**Task objective**: Your output should be the full listing, unchanged.

....

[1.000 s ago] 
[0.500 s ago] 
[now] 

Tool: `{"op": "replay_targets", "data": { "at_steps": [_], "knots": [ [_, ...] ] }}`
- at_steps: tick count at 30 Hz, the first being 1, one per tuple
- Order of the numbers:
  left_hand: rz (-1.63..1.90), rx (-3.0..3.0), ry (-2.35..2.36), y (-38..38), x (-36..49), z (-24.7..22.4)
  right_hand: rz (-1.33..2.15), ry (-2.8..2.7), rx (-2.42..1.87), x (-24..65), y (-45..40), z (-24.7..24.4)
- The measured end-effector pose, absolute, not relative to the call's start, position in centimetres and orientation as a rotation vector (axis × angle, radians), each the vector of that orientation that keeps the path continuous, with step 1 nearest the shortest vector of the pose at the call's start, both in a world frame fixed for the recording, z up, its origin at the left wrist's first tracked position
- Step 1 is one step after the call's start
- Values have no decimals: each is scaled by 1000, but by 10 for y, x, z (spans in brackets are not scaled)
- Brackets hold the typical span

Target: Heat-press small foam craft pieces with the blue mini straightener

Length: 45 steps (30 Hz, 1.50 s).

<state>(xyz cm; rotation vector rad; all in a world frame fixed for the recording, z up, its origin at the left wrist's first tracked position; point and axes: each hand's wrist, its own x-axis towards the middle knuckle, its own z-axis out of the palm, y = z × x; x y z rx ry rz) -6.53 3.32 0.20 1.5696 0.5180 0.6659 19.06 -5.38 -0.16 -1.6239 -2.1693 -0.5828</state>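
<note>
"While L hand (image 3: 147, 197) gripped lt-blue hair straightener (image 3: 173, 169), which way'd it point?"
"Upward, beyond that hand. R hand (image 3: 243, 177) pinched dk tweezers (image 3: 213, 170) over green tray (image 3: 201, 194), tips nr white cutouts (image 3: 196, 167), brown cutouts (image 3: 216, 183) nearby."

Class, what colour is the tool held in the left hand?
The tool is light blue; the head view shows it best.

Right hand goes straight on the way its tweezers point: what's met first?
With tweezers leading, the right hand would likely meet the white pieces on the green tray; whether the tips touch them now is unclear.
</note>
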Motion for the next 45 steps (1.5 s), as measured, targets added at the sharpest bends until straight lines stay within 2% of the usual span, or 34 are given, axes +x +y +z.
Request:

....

**Written reply**:
[1.000 s ago] 
[0.500 s ago] 
[now] 

Tool: `{"op": "replay_targets", "data": { "at_steps": [_], "knots": [ [_, ...] ] }}`
- at_steps: tick count at 30 Hz, the first being 1, one per tuple
- Order of the numbers:
  left_hand: rz (-1.63..1.90), rx (-3.0..3.0), ry (-2.35..2.36), y (-38..38), x (-36..49), z (-24.7..22.4)
  right_hand: rz (-1.33..2.15), ry (-2.8..2.7), rx (-2.42..1.87), x (-24..65), y (-45..40), z (-24.7..24.4)
- The measured end-effector pose, absolute, not relative to the call's start, position in centimetres and orientation as a rotation vector (axis × angle, radians), each the vector of that orientation that keeps the path continuous, with step 1 nearest the shortest vector of the pose at the call's start, both in a world frame fixed for the recording, z up, its origin at the left wrist's first tracked position
- Step 1 is one step after the call's start
- Values have no decimals: each is scaled by 1000, but by 10 for y, x, z (spans in brackets are not scaled)
- Brackets hold the typical span

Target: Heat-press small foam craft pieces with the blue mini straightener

Length: 45 steps (30 Hz, 1.50 s).

<state>(xyz cm; rotation vector rad; all in a world frame fixed for the recording, z up, its origin at the left wrist's first tracked position; point and axes: each hand's wrist, its own x-axis towards the middle knuckle, its own z-axis out of the palm, y = z × x; x y z rx ry rz) -6.53 3.32 0.20 1.5696 0.5180 0.6659 19.06 -5.38 -0.16 -1.6239 -2.1693 -0.5828</state>
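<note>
"While L hand (image 3: 147, 197) gripped lt-blue hair straightener (image 3: 173, 169), which way'd it point?"
"Upward, beyond that hand. R hand (image 3: 243, 177) pinched dk tweezers (image 3: 213, 170) over green tray (image 3: 201, 194), tips nr white cutouts (image 3: 196, 167), brown cutouts (image 3: 216, 183) nearby."

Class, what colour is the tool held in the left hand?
The tool is light blue; the head view shows it best.

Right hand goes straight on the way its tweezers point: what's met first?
With tweezers leading, the right hand would likely meet the white pieces on the green tray; whether the tips touch them now is unclear.
</note>
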Motion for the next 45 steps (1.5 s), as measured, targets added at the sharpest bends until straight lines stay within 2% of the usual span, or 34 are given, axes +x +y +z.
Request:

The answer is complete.